#### [Work instruction]
Each line of the records below that includes "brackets" adds one to the count; state the final count by itself.

#### [Information shown]
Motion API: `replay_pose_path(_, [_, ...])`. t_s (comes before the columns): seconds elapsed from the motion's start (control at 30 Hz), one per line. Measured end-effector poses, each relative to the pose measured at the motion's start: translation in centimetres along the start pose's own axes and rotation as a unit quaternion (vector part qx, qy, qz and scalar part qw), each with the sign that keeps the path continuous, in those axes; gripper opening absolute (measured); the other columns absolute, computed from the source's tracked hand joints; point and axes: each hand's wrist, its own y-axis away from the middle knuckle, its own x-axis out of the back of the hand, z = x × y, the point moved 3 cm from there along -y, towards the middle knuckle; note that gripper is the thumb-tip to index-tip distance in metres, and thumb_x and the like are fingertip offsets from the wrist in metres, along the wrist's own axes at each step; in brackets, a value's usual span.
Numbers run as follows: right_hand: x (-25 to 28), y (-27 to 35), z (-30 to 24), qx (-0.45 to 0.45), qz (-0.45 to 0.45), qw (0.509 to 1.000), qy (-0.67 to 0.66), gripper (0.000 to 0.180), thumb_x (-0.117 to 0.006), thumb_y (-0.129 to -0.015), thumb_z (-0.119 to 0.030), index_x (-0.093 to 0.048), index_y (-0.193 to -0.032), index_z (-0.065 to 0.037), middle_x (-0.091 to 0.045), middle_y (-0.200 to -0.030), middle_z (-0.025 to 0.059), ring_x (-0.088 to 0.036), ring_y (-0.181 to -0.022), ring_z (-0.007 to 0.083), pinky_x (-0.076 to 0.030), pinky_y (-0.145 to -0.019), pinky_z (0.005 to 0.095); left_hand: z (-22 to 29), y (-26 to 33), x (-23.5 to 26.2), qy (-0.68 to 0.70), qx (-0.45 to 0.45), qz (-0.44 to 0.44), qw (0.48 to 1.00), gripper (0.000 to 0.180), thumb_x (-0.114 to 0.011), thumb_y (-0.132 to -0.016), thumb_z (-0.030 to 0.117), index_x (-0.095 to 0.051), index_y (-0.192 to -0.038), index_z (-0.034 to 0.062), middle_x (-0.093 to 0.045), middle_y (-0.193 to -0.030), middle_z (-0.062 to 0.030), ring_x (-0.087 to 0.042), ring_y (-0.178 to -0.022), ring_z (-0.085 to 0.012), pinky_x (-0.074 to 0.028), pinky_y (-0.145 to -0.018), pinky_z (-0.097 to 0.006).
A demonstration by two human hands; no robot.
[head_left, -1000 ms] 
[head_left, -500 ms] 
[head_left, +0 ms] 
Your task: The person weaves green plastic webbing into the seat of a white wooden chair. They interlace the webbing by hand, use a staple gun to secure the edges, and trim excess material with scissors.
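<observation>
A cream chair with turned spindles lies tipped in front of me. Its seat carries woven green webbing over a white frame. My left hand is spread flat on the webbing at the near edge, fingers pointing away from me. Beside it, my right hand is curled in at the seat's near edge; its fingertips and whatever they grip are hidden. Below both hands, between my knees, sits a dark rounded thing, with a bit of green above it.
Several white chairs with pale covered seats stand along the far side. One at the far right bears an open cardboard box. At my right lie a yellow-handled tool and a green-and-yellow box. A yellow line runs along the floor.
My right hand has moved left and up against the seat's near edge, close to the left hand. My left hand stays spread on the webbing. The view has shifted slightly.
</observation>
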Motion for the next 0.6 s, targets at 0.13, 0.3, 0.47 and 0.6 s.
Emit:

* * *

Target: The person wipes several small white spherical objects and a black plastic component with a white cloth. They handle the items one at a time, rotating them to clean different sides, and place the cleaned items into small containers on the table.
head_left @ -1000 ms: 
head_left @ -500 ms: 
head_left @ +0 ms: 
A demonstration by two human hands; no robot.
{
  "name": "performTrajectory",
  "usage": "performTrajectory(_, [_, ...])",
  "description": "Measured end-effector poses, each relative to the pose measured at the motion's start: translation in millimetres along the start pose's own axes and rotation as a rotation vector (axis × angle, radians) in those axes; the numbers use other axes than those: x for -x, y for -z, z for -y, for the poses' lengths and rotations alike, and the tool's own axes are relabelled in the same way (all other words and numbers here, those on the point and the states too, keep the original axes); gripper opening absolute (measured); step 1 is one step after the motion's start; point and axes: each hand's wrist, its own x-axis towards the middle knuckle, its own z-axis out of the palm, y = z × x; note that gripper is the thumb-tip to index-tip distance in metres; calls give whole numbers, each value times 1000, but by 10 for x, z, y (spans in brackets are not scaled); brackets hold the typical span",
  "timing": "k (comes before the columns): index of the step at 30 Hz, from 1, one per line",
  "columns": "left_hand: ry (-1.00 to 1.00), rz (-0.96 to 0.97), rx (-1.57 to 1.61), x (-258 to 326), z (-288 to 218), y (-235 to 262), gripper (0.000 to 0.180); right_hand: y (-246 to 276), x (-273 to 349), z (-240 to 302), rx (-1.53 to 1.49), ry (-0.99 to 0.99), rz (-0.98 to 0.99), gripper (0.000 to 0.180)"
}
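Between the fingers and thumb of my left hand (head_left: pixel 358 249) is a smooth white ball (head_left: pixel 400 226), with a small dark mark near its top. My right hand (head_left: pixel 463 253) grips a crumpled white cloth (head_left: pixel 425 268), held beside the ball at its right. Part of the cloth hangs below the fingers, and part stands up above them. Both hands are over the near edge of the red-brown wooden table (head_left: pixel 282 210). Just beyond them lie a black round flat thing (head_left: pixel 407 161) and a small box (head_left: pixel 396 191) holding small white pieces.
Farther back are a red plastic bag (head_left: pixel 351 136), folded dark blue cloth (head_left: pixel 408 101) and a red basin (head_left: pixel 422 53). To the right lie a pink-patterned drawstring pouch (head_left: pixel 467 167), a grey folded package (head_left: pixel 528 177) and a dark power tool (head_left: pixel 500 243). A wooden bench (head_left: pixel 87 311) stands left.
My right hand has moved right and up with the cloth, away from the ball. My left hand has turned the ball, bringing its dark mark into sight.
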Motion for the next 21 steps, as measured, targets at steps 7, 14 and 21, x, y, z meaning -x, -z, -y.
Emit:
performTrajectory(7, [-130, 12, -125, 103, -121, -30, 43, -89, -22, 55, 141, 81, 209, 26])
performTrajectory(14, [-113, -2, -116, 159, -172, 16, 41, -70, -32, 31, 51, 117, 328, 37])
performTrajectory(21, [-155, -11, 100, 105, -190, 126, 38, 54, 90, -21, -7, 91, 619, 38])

#### [Response]
2